• _EXERCISE INSTRUCTIONS_:
If a line of the records contains the word "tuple", list it.

START RECORDS FOR THIS EXERCISE

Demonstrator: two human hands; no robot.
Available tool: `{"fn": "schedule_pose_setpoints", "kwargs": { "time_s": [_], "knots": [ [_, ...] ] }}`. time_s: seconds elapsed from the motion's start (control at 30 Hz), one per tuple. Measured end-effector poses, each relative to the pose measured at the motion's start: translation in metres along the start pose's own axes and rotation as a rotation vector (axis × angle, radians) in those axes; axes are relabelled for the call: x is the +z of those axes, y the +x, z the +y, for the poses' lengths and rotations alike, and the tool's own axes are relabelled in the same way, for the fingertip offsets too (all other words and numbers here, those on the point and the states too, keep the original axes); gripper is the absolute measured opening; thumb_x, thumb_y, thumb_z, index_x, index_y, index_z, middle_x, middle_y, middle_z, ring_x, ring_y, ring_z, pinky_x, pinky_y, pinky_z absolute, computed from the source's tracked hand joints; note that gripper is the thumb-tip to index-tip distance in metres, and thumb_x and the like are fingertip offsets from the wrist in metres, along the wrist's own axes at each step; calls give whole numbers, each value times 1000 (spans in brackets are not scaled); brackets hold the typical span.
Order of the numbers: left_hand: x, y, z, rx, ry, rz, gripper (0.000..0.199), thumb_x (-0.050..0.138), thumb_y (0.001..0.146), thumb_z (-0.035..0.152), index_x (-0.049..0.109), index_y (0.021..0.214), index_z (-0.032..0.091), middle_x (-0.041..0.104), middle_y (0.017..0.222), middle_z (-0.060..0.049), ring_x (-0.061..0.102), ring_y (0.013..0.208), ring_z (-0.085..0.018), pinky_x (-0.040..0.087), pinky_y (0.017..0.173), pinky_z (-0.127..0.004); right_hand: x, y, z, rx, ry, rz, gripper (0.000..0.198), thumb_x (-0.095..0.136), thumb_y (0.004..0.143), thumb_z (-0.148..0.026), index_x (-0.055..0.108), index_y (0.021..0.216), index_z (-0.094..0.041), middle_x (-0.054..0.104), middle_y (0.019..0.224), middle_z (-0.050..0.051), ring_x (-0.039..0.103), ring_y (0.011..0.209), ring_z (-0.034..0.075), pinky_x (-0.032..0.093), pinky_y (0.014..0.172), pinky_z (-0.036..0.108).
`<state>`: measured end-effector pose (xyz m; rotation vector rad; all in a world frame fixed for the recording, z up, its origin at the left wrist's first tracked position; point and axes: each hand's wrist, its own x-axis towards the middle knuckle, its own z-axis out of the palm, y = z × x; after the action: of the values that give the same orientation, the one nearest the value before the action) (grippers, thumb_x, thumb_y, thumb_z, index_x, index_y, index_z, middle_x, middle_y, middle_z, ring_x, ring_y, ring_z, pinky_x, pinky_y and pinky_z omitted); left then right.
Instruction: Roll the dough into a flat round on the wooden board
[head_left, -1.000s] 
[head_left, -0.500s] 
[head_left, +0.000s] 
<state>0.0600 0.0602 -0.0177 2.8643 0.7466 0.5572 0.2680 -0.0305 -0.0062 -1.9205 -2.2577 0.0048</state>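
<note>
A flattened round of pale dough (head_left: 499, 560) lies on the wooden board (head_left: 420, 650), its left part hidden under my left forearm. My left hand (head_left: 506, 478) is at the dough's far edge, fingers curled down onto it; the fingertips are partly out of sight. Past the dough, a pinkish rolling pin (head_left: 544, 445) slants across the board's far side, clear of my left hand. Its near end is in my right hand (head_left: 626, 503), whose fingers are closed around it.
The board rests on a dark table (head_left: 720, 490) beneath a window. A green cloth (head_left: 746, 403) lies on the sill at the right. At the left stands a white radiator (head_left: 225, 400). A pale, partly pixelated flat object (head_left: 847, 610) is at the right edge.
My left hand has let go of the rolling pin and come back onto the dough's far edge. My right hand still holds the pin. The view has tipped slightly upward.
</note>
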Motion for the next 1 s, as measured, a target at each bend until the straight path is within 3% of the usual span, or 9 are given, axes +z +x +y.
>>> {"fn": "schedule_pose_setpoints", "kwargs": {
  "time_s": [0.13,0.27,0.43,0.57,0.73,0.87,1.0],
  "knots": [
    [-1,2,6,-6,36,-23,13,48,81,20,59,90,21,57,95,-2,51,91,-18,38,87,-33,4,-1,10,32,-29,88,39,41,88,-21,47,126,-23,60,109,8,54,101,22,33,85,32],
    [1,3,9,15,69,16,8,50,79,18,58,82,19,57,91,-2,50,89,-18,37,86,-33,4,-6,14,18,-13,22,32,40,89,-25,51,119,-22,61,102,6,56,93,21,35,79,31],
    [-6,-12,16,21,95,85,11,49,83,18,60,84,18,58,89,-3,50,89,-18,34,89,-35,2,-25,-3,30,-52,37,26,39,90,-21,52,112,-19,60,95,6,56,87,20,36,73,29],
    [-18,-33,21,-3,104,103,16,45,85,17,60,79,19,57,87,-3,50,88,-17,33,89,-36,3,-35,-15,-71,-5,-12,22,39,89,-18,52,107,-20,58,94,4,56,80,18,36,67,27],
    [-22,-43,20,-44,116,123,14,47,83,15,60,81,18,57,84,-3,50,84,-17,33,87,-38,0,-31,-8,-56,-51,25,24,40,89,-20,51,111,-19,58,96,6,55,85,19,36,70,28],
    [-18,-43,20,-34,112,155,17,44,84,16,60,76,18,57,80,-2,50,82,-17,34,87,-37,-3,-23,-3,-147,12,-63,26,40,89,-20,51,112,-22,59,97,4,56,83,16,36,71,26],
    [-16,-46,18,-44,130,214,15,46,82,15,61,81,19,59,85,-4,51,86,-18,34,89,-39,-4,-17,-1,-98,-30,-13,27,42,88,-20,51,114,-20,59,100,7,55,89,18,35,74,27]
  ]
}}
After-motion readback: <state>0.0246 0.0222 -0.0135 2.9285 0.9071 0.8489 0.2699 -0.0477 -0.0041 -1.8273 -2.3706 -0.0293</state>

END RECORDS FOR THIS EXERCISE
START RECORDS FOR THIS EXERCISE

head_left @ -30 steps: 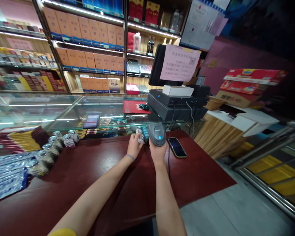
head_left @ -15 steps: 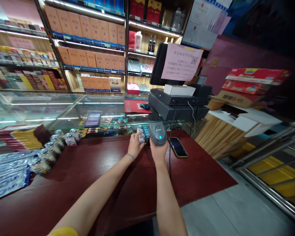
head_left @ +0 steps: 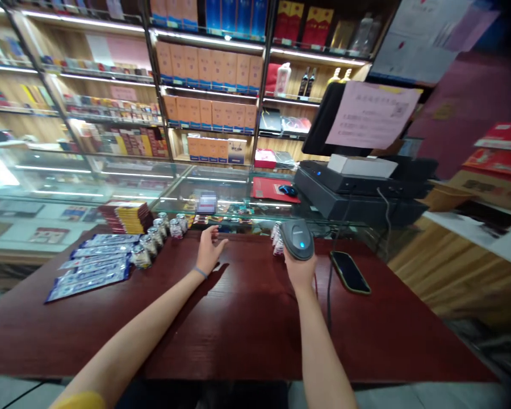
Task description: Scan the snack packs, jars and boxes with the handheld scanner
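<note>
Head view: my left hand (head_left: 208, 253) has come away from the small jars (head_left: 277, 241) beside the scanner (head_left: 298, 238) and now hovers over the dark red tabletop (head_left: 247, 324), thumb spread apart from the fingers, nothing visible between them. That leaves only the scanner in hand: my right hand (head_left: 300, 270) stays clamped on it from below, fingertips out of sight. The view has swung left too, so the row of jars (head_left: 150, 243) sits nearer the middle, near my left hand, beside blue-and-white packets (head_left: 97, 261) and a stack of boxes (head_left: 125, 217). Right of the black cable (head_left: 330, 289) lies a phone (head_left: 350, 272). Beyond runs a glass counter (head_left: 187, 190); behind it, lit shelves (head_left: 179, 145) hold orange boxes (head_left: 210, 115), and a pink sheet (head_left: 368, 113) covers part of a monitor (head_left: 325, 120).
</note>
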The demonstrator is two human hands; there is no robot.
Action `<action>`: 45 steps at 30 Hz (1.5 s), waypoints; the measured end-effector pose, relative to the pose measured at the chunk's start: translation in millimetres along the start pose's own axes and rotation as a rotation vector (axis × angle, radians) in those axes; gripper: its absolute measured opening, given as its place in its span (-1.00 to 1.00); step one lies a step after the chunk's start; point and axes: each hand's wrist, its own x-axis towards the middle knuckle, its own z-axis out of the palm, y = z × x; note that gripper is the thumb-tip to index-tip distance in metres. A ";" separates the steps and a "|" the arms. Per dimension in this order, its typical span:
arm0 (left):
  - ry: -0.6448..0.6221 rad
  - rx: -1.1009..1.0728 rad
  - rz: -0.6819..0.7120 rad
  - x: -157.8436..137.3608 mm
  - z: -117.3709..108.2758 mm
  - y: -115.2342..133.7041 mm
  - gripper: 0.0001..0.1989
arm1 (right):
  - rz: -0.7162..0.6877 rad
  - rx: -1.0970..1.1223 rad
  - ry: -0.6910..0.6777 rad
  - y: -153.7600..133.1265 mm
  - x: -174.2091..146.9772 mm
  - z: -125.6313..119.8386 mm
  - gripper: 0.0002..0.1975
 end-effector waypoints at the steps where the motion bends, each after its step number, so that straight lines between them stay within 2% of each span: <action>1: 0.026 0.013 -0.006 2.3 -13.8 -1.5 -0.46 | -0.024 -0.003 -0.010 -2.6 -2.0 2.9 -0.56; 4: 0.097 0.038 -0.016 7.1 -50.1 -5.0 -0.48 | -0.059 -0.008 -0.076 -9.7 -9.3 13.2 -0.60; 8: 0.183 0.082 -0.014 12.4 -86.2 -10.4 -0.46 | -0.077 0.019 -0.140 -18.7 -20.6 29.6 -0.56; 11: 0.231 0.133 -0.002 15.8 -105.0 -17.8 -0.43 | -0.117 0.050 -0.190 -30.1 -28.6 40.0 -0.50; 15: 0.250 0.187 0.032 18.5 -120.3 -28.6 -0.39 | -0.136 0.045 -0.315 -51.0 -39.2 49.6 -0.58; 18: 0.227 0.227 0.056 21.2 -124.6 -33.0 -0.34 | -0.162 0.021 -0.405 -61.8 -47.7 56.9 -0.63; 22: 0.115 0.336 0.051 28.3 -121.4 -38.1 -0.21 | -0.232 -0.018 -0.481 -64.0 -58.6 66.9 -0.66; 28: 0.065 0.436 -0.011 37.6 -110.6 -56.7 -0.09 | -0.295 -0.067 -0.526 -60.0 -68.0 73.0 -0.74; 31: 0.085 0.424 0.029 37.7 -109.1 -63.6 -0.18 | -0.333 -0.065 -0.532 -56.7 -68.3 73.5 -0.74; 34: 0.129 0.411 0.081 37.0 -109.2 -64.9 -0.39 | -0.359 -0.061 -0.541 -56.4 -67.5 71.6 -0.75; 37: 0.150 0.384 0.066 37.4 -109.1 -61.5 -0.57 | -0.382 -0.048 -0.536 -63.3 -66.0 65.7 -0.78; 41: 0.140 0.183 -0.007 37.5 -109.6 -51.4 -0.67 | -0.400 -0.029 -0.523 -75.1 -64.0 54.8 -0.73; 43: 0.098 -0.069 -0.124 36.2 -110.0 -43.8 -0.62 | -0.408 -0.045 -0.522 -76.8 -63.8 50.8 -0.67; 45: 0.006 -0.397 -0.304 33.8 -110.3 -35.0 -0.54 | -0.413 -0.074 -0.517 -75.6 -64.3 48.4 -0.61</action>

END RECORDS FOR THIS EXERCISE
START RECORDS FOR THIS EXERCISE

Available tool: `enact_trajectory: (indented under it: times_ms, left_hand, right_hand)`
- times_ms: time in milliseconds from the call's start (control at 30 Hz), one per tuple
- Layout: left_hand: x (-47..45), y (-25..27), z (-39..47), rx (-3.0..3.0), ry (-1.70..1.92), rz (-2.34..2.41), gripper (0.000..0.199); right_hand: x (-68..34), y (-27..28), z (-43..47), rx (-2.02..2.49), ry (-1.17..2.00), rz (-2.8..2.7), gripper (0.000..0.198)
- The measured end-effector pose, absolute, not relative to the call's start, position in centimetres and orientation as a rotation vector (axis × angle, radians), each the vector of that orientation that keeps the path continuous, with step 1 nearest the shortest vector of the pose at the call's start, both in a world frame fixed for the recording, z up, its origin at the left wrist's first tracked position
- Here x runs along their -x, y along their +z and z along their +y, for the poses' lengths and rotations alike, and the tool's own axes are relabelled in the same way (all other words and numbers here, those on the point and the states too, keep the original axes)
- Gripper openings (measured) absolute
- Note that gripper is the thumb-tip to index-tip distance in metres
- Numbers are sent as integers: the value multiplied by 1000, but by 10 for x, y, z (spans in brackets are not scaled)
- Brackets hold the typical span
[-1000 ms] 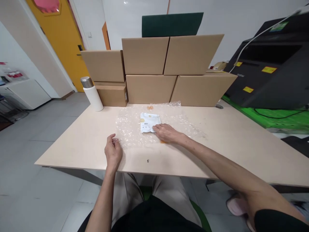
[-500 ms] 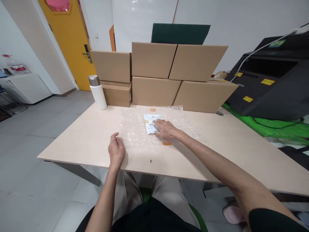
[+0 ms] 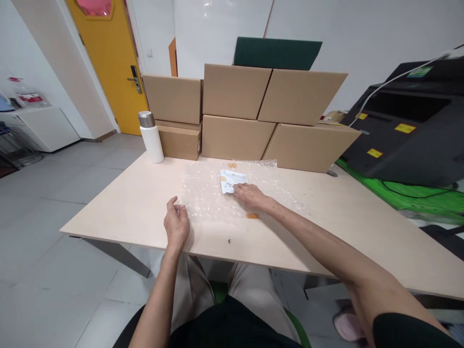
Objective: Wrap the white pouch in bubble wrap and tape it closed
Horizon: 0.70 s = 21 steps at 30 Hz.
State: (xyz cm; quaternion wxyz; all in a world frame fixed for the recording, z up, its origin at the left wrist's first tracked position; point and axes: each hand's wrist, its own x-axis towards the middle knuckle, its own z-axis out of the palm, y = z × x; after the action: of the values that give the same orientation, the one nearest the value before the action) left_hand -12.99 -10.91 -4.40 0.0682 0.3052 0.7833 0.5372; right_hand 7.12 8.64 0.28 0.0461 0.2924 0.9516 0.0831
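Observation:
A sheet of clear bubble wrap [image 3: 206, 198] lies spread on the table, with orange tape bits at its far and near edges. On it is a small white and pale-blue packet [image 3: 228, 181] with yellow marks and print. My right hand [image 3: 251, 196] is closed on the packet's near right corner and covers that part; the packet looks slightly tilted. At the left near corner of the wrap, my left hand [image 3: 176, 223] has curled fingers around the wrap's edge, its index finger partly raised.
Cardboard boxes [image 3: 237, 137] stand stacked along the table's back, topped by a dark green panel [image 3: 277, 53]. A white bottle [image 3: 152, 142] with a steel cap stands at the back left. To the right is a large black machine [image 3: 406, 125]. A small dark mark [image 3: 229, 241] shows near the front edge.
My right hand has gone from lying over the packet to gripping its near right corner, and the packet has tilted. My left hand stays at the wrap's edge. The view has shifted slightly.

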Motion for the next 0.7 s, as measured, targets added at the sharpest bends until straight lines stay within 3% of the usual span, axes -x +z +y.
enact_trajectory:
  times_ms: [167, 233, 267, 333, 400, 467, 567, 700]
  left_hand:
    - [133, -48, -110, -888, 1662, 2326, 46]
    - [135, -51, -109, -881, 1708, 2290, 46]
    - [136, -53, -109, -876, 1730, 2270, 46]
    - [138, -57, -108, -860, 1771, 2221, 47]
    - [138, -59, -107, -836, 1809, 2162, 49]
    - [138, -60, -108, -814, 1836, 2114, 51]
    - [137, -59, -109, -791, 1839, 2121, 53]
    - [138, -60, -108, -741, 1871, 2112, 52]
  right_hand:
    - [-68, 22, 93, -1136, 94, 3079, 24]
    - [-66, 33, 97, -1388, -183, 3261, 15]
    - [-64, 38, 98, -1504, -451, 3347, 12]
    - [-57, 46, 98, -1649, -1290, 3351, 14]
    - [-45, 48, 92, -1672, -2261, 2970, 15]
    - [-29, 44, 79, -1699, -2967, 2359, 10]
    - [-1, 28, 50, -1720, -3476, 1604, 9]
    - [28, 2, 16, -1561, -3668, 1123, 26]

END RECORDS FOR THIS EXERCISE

• _EXERCISE OUTPUT_:
Available tool: `{"fn": "schedule_pose_setpoints", "kwargs": { "time_s": [_], "knots": [ [_, ...] ] }}`. time_s: seconds elapsed from the motion's start (control at 30 Hz), one per tuple. Measured end-effector poses, each relative to the pose measured at the motion's start: translation in metres along the start pose's own axes and rotation as a rotation vector (axis × angle, radians) in those axes; axes are relabelled for the call: x is the +z of those axes, y the +x, z the +y, for the poses' lengths and rotations alike, and the tool's own axes are relabelled in the same way, for the fingertip offsets too (all other words and numbers here, those on the point and the states too, keep the original axes); gripper is the absolute measured opening; thumb_x, thumb_y, thumb_z, index_x, index_y, index_z, middle_x, middle_y, middle_z, ring_x, ring_y, ring_z, pinky_x, pinky_y, pinky_z absolute, computed from the source's tracked hand joints; note that gripper is the thumb-tip to index-tip distance in metres, and thumb_x and the like are fingertip offsets from the wrist in metres, along the wrist's own axes at each step; calls give whole numbers, each value times 1000 (spans in brackets are not scaled); brackets hold the typical span.
- times_ms: time in milliseconds from the call's start (control at 30 Hz), one per tuple

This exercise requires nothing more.